[ASSIGNMENT]:
Line by line, copy the material that follows without leaving anything out.

[DATASET SECTION]:
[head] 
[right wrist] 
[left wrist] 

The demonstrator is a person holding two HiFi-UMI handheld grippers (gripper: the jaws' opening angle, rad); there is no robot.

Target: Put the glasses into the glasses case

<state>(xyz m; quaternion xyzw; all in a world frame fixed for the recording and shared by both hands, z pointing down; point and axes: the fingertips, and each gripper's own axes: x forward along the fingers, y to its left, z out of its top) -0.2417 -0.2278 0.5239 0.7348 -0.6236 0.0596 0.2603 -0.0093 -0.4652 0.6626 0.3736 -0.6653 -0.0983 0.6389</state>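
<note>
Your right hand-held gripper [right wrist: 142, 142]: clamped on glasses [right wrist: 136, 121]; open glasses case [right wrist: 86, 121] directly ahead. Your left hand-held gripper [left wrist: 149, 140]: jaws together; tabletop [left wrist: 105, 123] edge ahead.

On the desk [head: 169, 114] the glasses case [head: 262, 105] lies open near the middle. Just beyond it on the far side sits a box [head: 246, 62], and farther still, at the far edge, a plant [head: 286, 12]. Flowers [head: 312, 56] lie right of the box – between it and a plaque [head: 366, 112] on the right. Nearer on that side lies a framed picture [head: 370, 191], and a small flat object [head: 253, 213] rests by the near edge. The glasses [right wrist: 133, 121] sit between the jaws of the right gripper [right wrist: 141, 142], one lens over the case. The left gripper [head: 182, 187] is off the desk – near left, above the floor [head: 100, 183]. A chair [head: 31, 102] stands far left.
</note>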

[ANSWER TO THE EXERCISE]:
[head] 
[right wrist] 
[left wrist] 

The demonstrator is a person holding two HiFi-UMI handheld grippers (gripper: the jaws' opening angle, rad); there is no robot.

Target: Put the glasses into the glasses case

<state>(xyz m; quaternion xyzw; all in a world frame fixed for the recording and shared by both hands, z pointing down; point and axes: the fingertips, and each gripper's own axes: x forward along the fingers, y to its left, z out of its top) -0.2417 -0.2278 0.5239 0.7348 -0.6236 0.0596 0.2603 -0.0093 -0.4652 0.6626 0.3736 -0.6653 -0.0983 0.6389</state>
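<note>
Your right hand-held gripper [right wrist: 142, 142]: clamped on glasses [right wrist: 136, 121]; open glasses case [right wrist: 86, 121] directly ahead. Your left hand-held gripper [left wrist: 149, 140]: jaws together; tabletop [left wrist: 105, 123] edge ahead.

On the desk [head: 169, 114] the glasses case [head: 262, 105] lies open near the middle. Just beyond it on the far side sits a box [head: 246, 62], and farther still, at the far edge, a plant [head: 286, 12]. Flowers [head: 312, 56] lie right of the box – between it and a plaque [head: 366, 112] on the right. Nearer on that side lies a framed picture [head: 370, 191], and a small flat object [head: 253, 213] rests by the near edge. The glasses [right wrist: 133, 121] sit between the jaws of the right gripper [right wrist: 141, 142], one lens over the case. The left gripper [head: 182, 187] is off the desk – near left, above the floor [head: 100, 183]. A chair [head: 31, 102] stands far left.
</note>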

No further work remains on the exercise.